§ Directions
Each line of the data below from the one holding "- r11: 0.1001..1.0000" to the one holding "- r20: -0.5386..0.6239", inclusive, is to be reproduced exactly; no other line belongs in the answer.

(Collected data entries)
:::

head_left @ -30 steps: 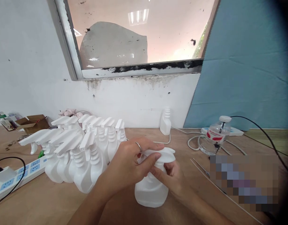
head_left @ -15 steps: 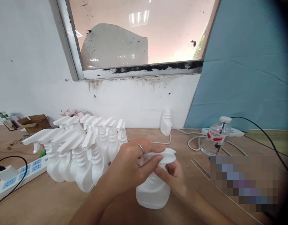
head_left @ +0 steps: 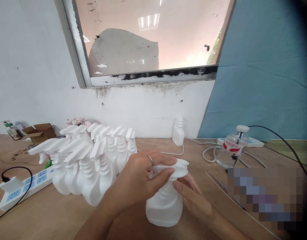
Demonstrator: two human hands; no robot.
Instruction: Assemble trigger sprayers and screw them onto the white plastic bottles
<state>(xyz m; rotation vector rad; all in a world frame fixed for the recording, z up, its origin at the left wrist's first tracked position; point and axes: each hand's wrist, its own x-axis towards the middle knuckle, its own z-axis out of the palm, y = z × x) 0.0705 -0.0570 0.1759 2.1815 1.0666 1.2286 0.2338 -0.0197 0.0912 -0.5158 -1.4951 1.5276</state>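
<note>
A white spray bottle (head_left: 164, 210) stands upright on the wooden table (head_left: 129, 218) in front of me. My left hand (head_left: 145, 173), with a ring on one finger, grips the white trigger sprayer head (head_left: 179, 168) on top, thumb on the near side and fingers over it. Around the bottle's neck, from the right, my right hand (head_left: 193, 196) is closed; some of its fingers are hidden behind the bottle. Left of my hands, several white spray bottles (head_left: 92, 186) with trigger heads are grouped closely together.
One white bottle without a sprayer (head_left: 178, 133) stands by the wall. At right are a clear water bottle (head_left: 232, 148), cables and a blurred patch. A power strip (head_left: 25, 186) and an open cardboard box (head_left: 39, 132) lie at left.
My right hand has shifted its fingers on the neck, with the thumb now further right. My left hand keeps its grip on the sprayer head. The view has moved slightly.
</note>
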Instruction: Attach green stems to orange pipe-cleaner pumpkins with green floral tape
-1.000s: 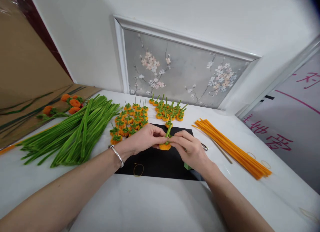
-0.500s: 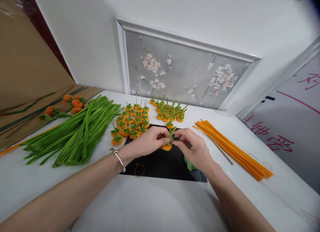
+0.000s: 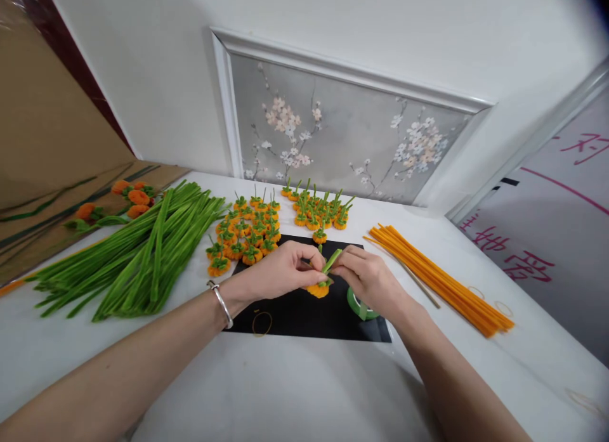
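Observation:
Over the black mat (image 3: 304, 321), my left hand (image 3: 280, 271) pinches a small orange pipe-cleaner pumpkin (image 3: 318, 291) with green on its top. My right hand (image 3: 371, 277) has thumb and fingers closed on a light green strip (image 3: 332, 260) that rises from the pumpkin's top; whether it is tape or pipe cleaner I cannot tell. Fingers partly cover the pumpkin. Below my right hand lies a roll of green tape (image 3: 360, 307). One finished-looking pumpkin (image 3: 319, 236) sits at the mat's far edge.
Green pipe cleaners (image 3: 137, 258) lie heaped at left, orange ones (image 3: 442, 280) at right beside a thin stick (image 3: 421, 285). Pumpkins stand in two groups, left (image 3: 247, 229) and back (image 3: 323, 210). A rubber band (image 3: 261, 324) lies on the mat; orange flowers (image 3: 137, 198) lie far left.
My right hand has shifted its grip slightly, and more of the light green strip shows between my hands. The tape roll is more visible. The whole view has shifted slightly.

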The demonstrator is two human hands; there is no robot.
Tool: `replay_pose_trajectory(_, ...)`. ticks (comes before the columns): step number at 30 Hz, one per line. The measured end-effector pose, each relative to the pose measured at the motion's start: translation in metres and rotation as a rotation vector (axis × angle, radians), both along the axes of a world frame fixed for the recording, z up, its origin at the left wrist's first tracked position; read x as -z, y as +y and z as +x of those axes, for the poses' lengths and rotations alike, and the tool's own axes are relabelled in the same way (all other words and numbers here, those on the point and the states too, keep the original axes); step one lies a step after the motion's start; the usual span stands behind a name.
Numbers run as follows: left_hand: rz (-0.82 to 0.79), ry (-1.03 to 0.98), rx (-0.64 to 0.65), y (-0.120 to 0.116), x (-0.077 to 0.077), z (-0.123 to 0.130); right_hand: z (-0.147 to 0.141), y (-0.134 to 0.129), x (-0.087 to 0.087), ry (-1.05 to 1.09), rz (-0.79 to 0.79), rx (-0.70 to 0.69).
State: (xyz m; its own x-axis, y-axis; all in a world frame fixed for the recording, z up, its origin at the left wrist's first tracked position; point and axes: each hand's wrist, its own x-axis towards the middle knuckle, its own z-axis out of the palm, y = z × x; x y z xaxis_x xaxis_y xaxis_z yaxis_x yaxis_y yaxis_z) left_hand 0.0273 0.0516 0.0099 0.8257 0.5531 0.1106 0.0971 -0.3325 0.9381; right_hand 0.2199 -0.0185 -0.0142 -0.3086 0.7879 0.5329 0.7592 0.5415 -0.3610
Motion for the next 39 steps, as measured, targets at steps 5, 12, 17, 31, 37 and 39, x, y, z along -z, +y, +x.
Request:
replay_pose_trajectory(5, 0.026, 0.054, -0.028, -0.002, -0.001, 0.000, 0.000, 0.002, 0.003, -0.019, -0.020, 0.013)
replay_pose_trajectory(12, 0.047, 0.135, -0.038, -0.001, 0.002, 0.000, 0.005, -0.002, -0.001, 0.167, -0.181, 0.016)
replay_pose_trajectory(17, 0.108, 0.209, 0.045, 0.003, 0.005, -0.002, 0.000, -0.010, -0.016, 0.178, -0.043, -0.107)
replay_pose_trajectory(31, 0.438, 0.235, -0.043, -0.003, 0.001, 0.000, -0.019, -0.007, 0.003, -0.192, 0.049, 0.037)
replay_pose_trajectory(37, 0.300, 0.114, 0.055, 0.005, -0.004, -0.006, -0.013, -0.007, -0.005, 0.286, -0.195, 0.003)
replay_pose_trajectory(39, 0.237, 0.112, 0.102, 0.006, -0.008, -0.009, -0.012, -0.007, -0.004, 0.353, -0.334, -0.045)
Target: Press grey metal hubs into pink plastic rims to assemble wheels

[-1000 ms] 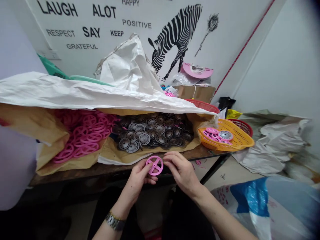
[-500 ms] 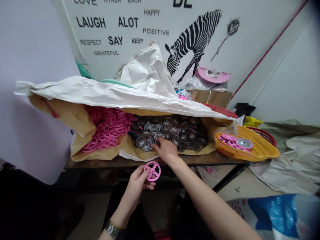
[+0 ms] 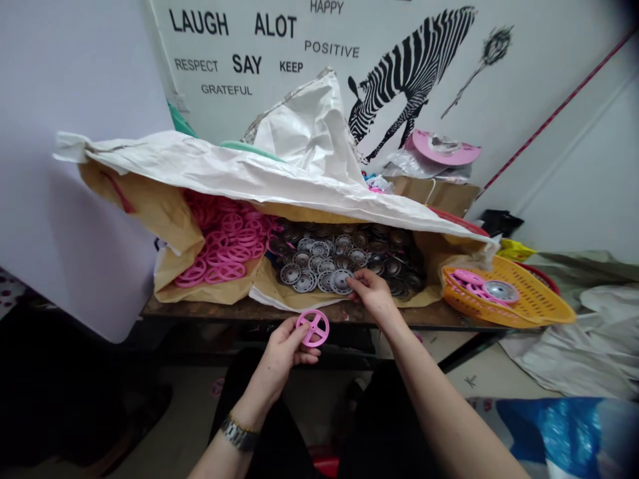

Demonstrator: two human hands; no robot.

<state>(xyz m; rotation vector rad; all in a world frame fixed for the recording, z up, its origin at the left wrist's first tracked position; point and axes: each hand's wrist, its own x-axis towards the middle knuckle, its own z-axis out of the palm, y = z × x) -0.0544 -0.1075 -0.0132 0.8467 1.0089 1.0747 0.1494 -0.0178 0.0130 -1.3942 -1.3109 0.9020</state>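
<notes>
A pink spoked wheel [image 3: 313, 326] is pinched between the thumb and fingers of my left hand [image 3: 283, 352], just in front of the table edge. My right hand [image 3: 375, 294] has thumb and fingers closed on the right edge of a silver wheel disc [image 3: 341, 282], which lies at the front of a pile of similar grey discs [image 3: 319, 249]. The pile sits inside a paper-lined white sack [image 3: 239, 174] lying open on its side. Left of it in the sack is a heap of pink spoked wheels [image 3: 224, 246].
An orange basket [image 3: 542, 303] with pink wheels and a silver-centred one stands at the table's right end. The brown table edge [image 3: 200, 307] runs below the sack. A white panel [image 3: 74, 166] stands at left. Blue-and-white plastic [image 3: 569, 432] lies lower right.
My right hand has shifted right along the front of the disc pile and now grips a silver disc there. My left hand still holds the pink wheel. The view has tilted slightly.
</notes>
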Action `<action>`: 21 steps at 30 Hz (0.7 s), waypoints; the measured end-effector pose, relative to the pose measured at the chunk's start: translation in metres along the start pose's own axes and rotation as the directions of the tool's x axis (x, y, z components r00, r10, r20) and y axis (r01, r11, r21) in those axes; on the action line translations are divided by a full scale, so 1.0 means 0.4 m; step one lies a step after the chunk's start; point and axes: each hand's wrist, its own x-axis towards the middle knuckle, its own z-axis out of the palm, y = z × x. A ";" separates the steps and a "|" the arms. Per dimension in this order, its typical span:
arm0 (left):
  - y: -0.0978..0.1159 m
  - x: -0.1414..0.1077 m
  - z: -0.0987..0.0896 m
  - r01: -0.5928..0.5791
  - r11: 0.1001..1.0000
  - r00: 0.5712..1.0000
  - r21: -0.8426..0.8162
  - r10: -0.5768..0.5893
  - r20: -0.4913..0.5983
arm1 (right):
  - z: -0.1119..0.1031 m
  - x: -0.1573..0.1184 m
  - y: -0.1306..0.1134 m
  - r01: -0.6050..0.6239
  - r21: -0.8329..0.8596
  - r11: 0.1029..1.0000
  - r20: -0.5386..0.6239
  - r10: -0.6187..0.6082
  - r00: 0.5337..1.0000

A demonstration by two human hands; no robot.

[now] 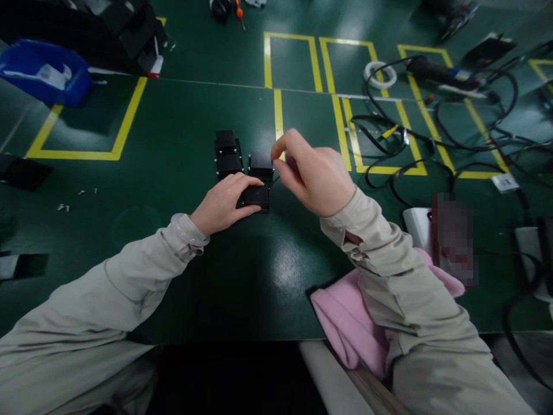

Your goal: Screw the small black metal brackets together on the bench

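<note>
Blue bin [47, 72] seen at far left; small screws [64, 207] scattered on tabletop [242, 276]. Black boxes [228, 161] set just beyond left hand [224, 202], by whose half-curled fingers small box [254, 197] is gripped on tabletop. Thin rod [275, 180] pinched near that box's corner by nearly closed fingers of right hand [318, 178]. Pink cloth [345, 317] bunched under right sleeve [389, 265].

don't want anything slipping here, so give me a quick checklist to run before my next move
1. Black block steadied: ok, the left hand grips it between fingers and thumb.
2. Thin dark rod held: ok, the right hand appears to pinch it.
3. Rod's tip seated at the block: cannot tell, too small.
4. Loose metal pieces away from the hands: ok, they lie off to the left.
5. Pink cloth fully on the table: not ok, it overhangs the near edge.
</note>
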 end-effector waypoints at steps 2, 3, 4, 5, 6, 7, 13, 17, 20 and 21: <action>0.001 0.000 -0.001 -0.003 1.000 1.000 -0.003 0.003 -0.003 | -0.002 0.000 -0.001 0.002 0.015 1.000 0.003 -0.002 1.000; 0.001 0.000 -0.001 -0.006 1.000 1.000 -0.005 0.006 -0.005 | -0.003 -0.001 -0.001 0.002 0.023 1.000 0.006 -0.002 1.000; 0.001 0.000 -0.001 -0.008 1.000 1.000 -0.005 0.008 -0.006 | -0.003 0.000 -0.002 0.001 0.028 1.000 0.010 -0.002 1.000; 0.001 0.000 0.000 -0.006 1.000 1.000 -0.004 0.006 -0.006 | -0.004 0.000 -0.002 0.001 0.028 1.000 0.011 -0.001 1.000; 0.001 0.000 0.000 -0.002 1.000 1.000 -0.002 0.002 -0.005 | -0.004 0.000 -0.002 0.001 0.026 1.000 0.009 -0.001 1.000; 0.001 0.001 0.000 0.004 1.000 1.000 -0.001 -0.004 -0.004 | -0.003 0.000 -0.002 0.003 0.021 1.000 0.005 -0.003 1.000; 0.002 0.001 -0.001 0.009 1.000 1.000 -0.008 -0.009 0.009 | 0.001 0.001 0.001 0.018 0.036 0.999 -0.008 -0.018 1.000; -0.001 0.000 0.001 0.005 1.000 1.000 -0.008 -0.005 0.000 | -0.002 0.002 -0.002 0.006 0.048 0.999 0.016 -0.007 1.000; -0.002 0.000 0.002 -0.002 1.000 1.000 -0.005 0.002 -0.008 | -0.001 0.001 -0.003 0.005 0.035 0.999 0.013 -0.006 1.000; -0.001 0.000 0.002 -0.004 1.000 1.000 -0.005 0.004 -0.009 | -0.001 0.001 -0.003 0.009 0.034 0.999 0.006 -0.009 1.000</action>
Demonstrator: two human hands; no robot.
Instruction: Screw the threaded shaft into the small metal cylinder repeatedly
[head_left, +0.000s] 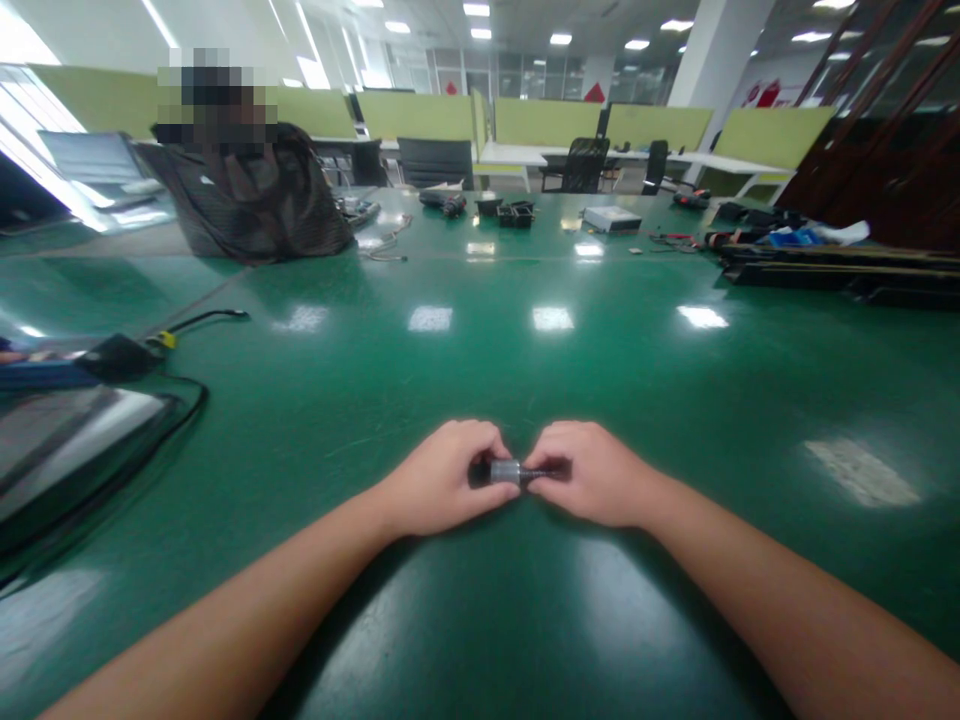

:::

§ Output for this task
  - r11: 0.1001..1.0000
  - r00: 0.5712..1.0000
  - r21: -0.8426..0.8162
  - r10: -0.5768..0.5893
  - r20: -0.4913..0.5983
arm1 (right):
  - z: -0.1119..0.1031 m
  - x: -0.1573..0.1184 m
  - y: -0.1306..0.1134 m
  - r01: -0.6050..0.6239
  - r21: -0.8329..0.8596
  - r11: 0.1029..1.0000
  - r20: -0.5386..0.6239

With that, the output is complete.